Open WinterPhoenix opened 3 years ago
This affects any encoder that trusts the preferred video format to be correct. For streaming, the preferred video format is set to NV12, unless the color format is set to I420/NV12 already. To my knowledge, only obs-x264 and obs-ffmpeg-nvenc actually use this. jim_nvenc doesn't specify a get_video_info function, and enc-amf uses whatever is in the video info (but it can only do NV12 anyway due to hardware restrictions).
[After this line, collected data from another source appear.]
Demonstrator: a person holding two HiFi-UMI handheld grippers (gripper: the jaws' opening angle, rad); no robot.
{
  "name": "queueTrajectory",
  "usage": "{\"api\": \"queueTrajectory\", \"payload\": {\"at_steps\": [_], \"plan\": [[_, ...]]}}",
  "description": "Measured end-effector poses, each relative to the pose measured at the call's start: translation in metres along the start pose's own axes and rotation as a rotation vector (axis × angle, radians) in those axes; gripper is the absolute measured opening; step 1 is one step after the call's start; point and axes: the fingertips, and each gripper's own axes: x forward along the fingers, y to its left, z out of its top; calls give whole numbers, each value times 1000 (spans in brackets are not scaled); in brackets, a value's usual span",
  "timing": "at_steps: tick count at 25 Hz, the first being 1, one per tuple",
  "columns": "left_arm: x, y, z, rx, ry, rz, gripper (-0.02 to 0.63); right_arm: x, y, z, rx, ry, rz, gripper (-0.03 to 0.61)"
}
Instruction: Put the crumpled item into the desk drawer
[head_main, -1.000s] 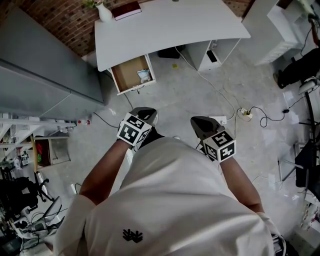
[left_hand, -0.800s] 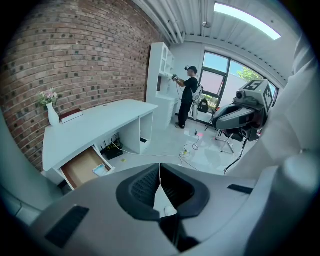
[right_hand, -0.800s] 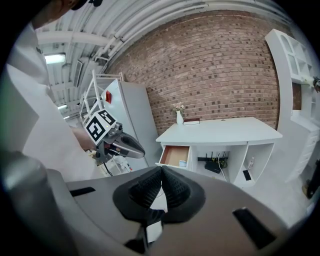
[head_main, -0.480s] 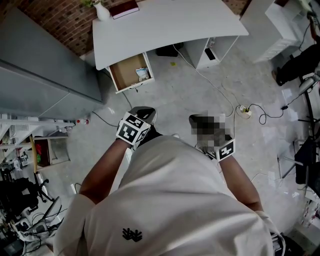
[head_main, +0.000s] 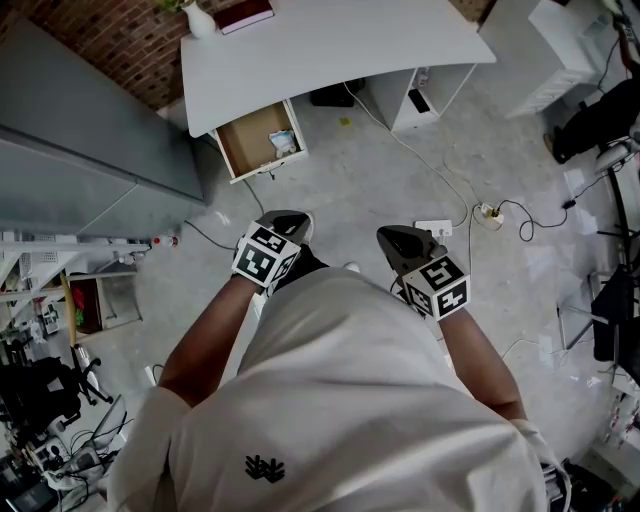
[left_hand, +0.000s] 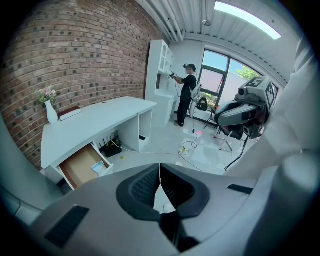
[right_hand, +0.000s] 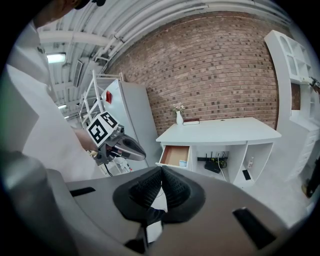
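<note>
The white desk (head_main: 330, 45) stands against the brick wall, a few steps ahead of me. Its wooden drawer (head_main: 255, 140) is pulled open. A crumpled pale blue-white item (head_main: 284, 143) lies at the drawer's right end, and it also shows in the left gripper view (left_hand: 99, 167) and the right gripper view (right_hand: 183, 163). My left gripper (head_main: 287, 220) and right gripper (head_main: 396, 238) are held close to my body, far from the desk. Both are shut and hold nothing. The left jaws (left_hand: 160, 166) meet along one seam, and so do the right jaws (right_hand: 162, 170).
A white vase (head_main: 199, 20) and a dark red book (head_main: 245, 13) sit on the desk's far left. A grey cabinet (head_main: 90, 140) stands left of the drawer. Cables and a power strip (head_main: 432, 228) lie on the floor. A person (left_hand: 186, 95) stands by the far window.
The desk and drawer have drifted slightly up and left in the head view. Both grippers stay shut and in nearly the same place by my body.
</note>
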Motion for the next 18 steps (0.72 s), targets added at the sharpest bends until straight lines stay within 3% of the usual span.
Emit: {"api": "queueTrajectory", "payload": {"at_steps": [18], "plan": [[18, 6, -6, 19, 45, -14, 26, 1, -11, -5, 17, 16, -15, 28]]}}
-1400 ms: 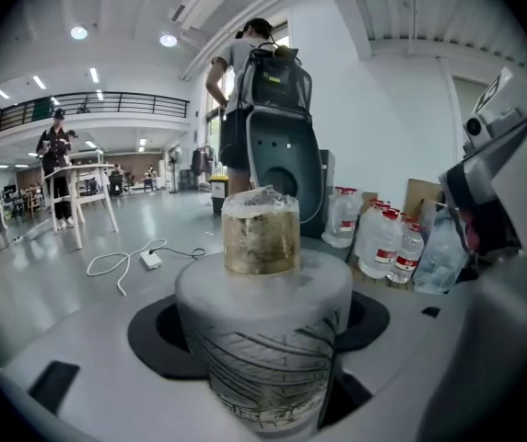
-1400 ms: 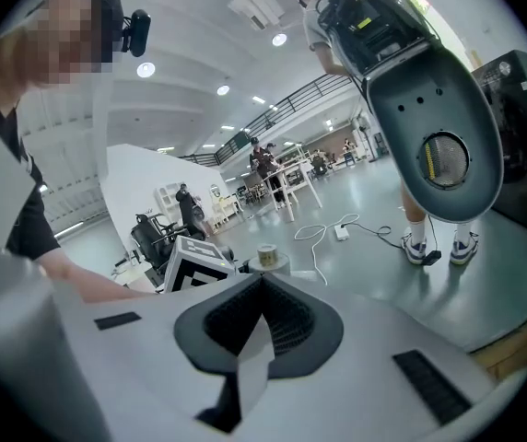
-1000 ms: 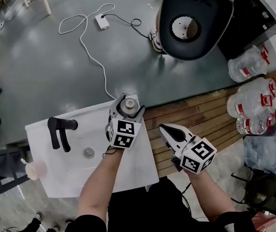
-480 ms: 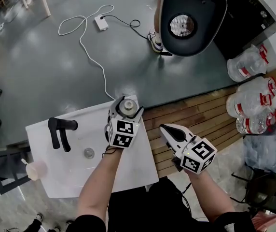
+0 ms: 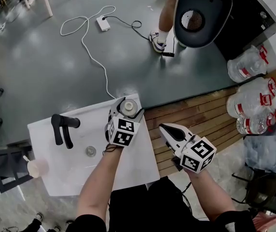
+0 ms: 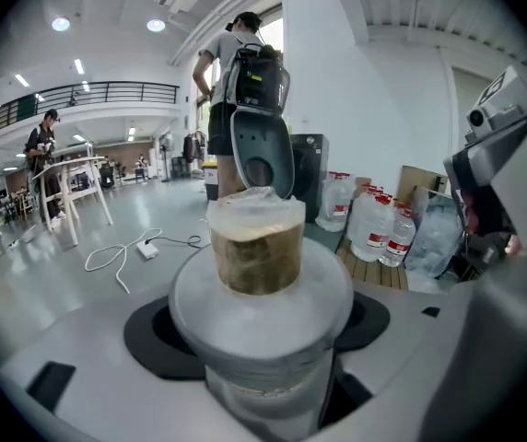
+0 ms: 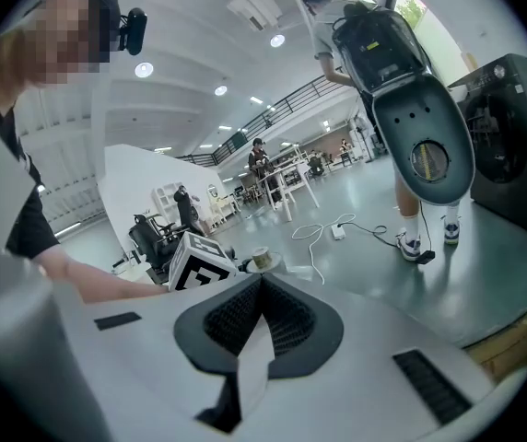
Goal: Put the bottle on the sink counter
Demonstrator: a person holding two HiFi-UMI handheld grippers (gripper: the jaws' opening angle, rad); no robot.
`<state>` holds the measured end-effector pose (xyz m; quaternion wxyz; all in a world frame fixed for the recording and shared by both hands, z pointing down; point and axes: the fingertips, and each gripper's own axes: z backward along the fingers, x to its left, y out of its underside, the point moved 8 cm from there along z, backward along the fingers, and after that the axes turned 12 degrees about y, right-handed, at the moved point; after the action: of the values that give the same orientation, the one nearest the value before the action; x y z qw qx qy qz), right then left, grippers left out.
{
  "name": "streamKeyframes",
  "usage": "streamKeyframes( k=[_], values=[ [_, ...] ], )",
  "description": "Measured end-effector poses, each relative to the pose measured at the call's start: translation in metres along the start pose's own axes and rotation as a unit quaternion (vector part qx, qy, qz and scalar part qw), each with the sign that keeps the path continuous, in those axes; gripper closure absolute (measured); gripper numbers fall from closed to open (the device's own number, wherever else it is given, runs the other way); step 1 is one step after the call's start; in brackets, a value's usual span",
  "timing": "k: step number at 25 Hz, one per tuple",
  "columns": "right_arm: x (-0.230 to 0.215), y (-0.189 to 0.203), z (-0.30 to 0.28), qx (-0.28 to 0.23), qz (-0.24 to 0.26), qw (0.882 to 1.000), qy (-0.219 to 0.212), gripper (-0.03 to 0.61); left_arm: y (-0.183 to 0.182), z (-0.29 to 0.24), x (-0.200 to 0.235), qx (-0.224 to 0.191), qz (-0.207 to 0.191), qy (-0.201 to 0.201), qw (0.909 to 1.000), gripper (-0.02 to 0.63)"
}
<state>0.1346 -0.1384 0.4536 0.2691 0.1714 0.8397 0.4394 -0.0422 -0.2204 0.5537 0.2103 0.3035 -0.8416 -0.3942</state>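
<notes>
**Item 1, bottle** (image 6: pixel 259 274): small translucent plastic bottle with a wide shoulder and a brownish neck under a film cover. It stands upright in my left gripper (image 5: pixel 128 108), whose jaws are clamped on its body below the shoulder. It sits at the far right corner of the white sink tabletop (image 5: pixel 56 180), close to the edge. I cannot tell whether its base touches the surface.

**Item 2, right gripper** (image 5: pixel 165 129): the jaws are pressed together with nothing between them. It is parked off the tabletop, over the wooden slatted platform (image 5: pixel 200 115).

**Item 3, tabletop fittings:** a black faucet (image 5: pixel 62 129) at the left, a drain (image 5: pixel 90 151) in the basin, and a pale cup with a straw (image 5: pixel 35 167) at the near left corner. All are well apart from the bottle.

**Item 4, surroundings:**
- large water jugs (image 5: pixel 254 105) at the right
- a white cable and power strip (image 5: pixel 102 22) on the grey floor
- a person's legs (image 5: pixel 159 30) beyond

**Step in hand, by my reading:** the placing stage, with the bottle brought to the tabletop but not let go.

**Next move:**
- Shift the bottle a little inward from the corner so it cannot tip off the edge.
- Lower it until the base sits flat on the rim.
- Part the left jaws and draw back without nudging it.
</notes>
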Motion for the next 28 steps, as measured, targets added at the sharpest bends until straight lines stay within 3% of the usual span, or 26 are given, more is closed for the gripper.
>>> streamKeyframes(
  k=[5, 13, 20, 28],
  values=[
    [0.007, -0.002, 0.003, 0.008, 0.012, 1.000, 0.002, 0.565, 0.003, 0.002, -0.002, 0.007, 0.003, 0.009, 0.9999, 0.259],
    [0.018, -0.003, 0.004, 0.014, 0.025, 1.000, 0.008, 0.565, 0.002, 0.014, -0.004, -0.017, 0.000, 0.023, 0.9996, 0.259],
    [0.026, -0.007, 0.006, 0.016, 0.030, 0.999, 0.010, 0.565, 0.006, 0.030, -0.006, -0.030, 0.005, -0.001, 0.9995, 0.261],
    [0.028, -0.011, 0.011, 0.016, 0.034, 0.999, 0.016, 0.565, 0.007, 0.025, -0.003, -0.036, 0.006, 0.011, 0.9993, 0.270]
  ],
)
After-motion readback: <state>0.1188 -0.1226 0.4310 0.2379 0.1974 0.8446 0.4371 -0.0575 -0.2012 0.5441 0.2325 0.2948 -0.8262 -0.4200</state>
I ran into this issue on Linux, and made a small hacky workaround using LD_PRELOAD
:
// Compile with: gcc -std=c11 obs-override-forced-nv12.c -shared -fPIC -o obs-override-forced-nv12.so
// Activate with: LD_PRELOAD=/path/to/obs-override-forced-nv12.so obs
#define _GNU_SOURCE
#include <dlfcn.h>
#include <threads.h>
void obs_encoder_set_preferred_video_format(void* encoder, int format) {
static thread_local void *(*orig)(void*, int) = NULL;
if (!orig)
orig = dlsym(RTLD_NEXT, "obs_encoder_set_preferred_video_format");
#define VIDEO_FORMAT_NV12 2
if (format == VIDEO_FORMAT_NV12)
return;
orig(encoder, format);
}
Of course a proper fix would be to have some checkbox in the UI, but this is good enough for me
Since we have native handlers for SRT and RIST and can stream h265, it would be logical to remove forced subsampling for those protocols.
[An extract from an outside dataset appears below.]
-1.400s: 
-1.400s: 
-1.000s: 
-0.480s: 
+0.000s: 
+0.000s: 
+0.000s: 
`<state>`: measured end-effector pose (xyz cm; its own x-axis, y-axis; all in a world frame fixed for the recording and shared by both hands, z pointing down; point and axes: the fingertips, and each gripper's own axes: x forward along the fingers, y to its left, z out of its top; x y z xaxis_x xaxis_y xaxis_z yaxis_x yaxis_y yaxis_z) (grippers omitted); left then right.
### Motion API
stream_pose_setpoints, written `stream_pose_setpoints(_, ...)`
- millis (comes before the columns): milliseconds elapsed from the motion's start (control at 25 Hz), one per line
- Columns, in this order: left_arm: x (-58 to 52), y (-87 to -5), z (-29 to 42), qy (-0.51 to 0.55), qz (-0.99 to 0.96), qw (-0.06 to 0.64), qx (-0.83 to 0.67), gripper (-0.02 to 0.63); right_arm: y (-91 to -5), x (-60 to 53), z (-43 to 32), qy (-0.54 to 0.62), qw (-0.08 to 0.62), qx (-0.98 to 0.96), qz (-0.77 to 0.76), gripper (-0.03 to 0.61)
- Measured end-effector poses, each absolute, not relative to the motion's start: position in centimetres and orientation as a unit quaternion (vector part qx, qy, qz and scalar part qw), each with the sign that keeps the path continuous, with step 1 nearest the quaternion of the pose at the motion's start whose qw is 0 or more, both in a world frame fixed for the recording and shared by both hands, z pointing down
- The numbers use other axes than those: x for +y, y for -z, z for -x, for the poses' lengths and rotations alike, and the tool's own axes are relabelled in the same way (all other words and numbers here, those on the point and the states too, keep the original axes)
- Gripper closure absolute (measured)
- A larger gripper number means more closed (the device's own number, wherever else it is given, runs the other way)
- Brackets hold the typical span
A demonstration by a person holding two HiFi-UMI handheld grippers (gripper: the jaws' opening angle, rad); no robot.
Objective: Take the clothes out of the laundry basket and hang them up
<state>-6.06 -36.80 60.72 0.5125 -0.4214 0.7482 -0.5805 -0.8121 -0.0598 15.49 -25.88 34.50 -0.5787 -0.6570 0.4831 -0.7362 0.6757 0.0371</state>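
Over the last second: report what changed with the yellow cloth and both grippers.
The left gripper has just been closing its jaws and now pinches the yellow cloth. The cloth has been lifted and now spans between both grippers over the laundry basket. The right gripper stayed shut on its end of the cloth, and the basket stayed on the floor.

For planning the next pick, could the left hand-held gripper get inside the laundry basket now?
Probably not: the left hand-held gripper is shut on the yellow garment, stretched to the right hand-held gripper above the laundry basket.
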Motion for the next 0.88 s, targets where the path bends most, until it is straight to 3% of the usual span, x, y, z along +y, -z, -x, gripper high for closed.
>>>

We use OBS to stream the image to the director's computer and the forced subsampling causes colors lost. It would be great if we could stream on SRT in an honest 4:4:4 and Full-color range.
Platform
Operating system and version: Windows 10 1909 (Build 18363.1082) OBS Studio version: 26.0.0
Expected Behavior
With a Custom Stream Service set, OBS should respect the Color Format setting (in this case, I444). Recording is not affected by this.
Current Behavior
4:2:0 Chroma Subsampling is forced no matter what Stream service is selected, even a Custom one that supports 4:4:4.
Log File:
Steps to Reproduce
Additional information
Not respecting user-selected Video Color settings is confusing to users, and particularly non-helpful to those in this scenario who are expecting to be able to accurately reproduce colors through streaming video.
I understand the motivations behind wanting to maintain the widest amount of support possible, however this is not something that should extend to scenarios where the user is deliberately trying to utilize OBS to its fullest potential.